In an office, “being there” becomes a proxy for productivity, even if it’s not accurate.
Once you remove that, the gap becomes very visible, and instead of fixing measurement, a lot of companies just revert back to what they’re used to.
So it ends up looking like a remote work problem, but it’s really a management/measurement problem.
If you are a remote work company and hire someone who is not passionate about what they do, they will, for certain, take advantage. And why wouldn't they? So it is easier to just lean on the side of caution, especially if the management chain isn't entirely on top of things (which is common, because everyone is busy).
You're assuming they don't trust remote employees? They may just not want remote employees.
It's a perfectly valid stance for a company to say, "You know what, remote work just isn't for us." They don't need to justify it any more than you need to justify your preference for remote work.

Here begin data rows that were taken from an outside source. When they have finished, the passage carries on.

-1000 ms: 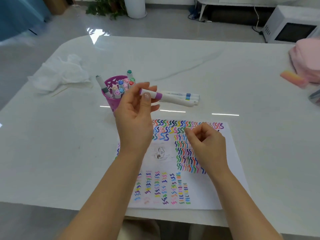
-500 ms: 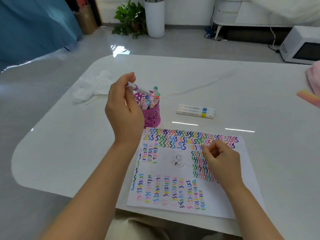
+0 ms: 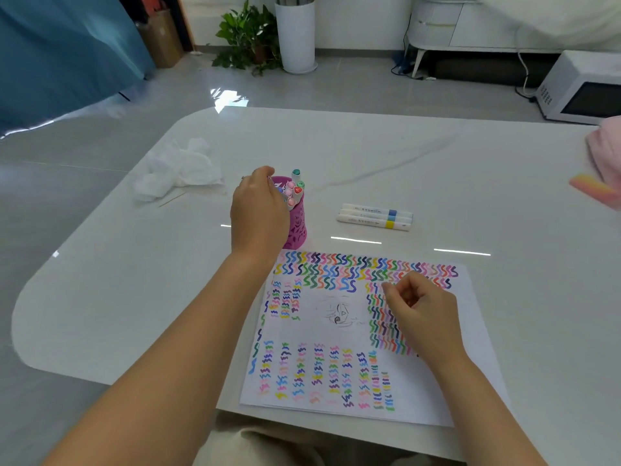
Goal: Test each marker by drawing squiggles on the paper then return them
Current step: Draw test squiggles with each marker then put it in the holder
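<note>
A white counter (image 3: 437, 169) carried the paper (image 3: 336, 334) at its near edge, the sheet crowded with rows of multicoloured squiggles around a small pencil sketch. Beyond its top left corner stood a magenta cup (image 3: 297, 230) of capped markers (image 3: 295, 191). The left hand (image 3: 260, 213) covered the cup's rim (fingers curled down among the caps; whether they gripped one, I cannot tell). The right hand (image 3: 420, 311) rested loosely curled and empty on the paper. 3 white markers (image 3: 374, 216) lay together right of the cup.

Left hand (image 3: 258, 213) hiding part of the marker cup (image 3: 297, 230), its grip unclear, pink item (image 3: 606, 153) cut off at right edge
</note>
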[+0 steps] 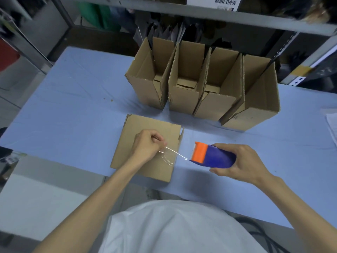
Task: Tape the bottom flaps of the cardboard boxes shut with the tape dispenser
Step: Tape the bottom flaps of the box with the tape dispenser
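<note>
Clear tape (pixel 176 153): drawn taut left-to-right from the left hand (pixel 148 146), whose curled fingers (pixel 161 143) pinch its free end above the upturned cardboard box (pixel 138 125), to the tape dispenser (pixel 213 155) gripped by the right hand (pixel 240 161) just past the box's right edge.

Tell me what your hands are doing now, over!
Left hand pinches clear tape over the cardboard box. Right hand grips tape dispenser, tape stretched between. Four open boxes stand behind, none in the way.
</note>
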Tool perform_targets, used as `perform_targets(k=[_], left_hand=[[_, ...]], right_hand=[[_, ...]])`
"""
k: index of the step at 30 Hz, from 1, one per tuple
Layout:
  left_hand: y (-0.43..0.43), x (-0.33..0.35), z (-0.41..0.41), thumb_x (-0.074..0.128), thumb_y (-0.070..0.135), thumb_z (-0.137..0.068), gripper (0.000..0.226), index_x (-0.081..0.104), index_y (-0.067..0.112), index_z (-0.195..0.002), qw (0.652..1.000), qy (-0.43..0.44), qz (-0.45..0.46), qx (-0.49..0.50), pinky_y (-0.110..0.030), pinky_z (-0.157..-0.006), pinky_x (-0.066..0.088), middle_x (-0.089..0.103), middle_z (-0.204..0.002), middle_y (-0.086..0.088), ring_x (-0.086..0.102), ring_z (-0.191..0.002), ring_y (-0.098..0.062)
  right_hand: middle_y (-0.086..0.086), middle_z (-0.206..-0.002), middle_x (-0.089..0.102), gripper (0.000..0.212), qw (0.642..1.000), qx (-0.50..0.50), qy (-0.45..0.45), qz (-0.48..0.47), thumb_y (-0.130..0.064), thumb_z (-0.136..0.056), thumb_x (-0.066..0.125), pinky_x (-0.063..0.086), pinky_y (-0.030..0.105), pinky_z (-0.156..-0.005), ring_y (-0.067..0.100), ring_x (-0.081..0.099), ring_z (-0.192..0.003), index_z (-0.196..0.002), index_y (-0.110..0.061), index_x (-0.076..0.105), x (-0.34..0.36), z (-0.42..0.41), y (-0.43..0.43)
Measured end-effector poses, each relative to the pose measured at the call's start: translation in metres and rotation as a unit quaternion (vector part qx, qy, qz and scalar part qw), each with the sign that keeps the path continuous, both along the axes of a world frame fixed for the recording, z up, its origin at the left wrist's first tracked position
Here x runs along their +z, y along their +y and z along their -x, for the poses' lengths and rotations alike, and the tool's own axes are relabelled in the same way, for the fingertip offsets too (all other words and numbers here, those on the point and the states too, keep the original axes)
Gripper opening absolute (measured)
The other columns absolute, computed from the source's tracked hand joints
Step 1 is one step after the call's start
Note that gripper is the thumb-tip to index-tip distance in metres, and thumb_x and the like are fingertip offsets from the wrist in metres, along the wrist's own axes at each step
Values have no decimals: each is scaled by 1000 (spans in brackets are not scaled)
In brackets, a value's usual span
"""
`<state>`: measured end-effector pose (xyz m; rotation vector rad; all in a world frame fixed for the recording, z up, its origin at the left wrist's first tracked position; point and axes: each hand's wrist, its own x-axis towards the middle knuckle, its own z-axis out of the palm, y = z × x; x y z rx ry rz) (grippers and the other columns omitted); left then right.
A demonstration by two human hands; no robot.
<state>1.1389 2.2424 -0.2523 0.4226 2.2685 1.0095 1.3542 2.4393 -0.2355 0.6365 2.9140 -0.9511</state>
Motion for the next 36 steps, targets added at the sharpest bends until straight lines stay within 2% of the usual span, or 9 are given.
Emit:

It's not right or wrong, it's just a preference.
If the company just wanted to have some job done, be it on site, or especially remotely, they'd use a vendor or contractor. That's what they do for moving the furniture, painting, watering the plants, payroll, advertising, legal, auditing, etc.
An employee is someone who, as well as just doing their job, sporadically does other things like maintaining relationships, product ideas, interviewing candidates, training new hires, and whatever other ad-hoc stuff is required to keep a company operational. If you want to be hired as an employee, and potentially get promoted, etc, then doing your actual job is just a bare minimum to not get fired (and maybe not even that, with layoffs being so popular), and an ability to contribute to all the other stuff is what will get you hired and keep you employed.
Of course, there's nothing wrong with being a contractor, or just doing your job / the bare minimum, but companies need employees who can do more to keep existing, and its up to you if you want to be one or not.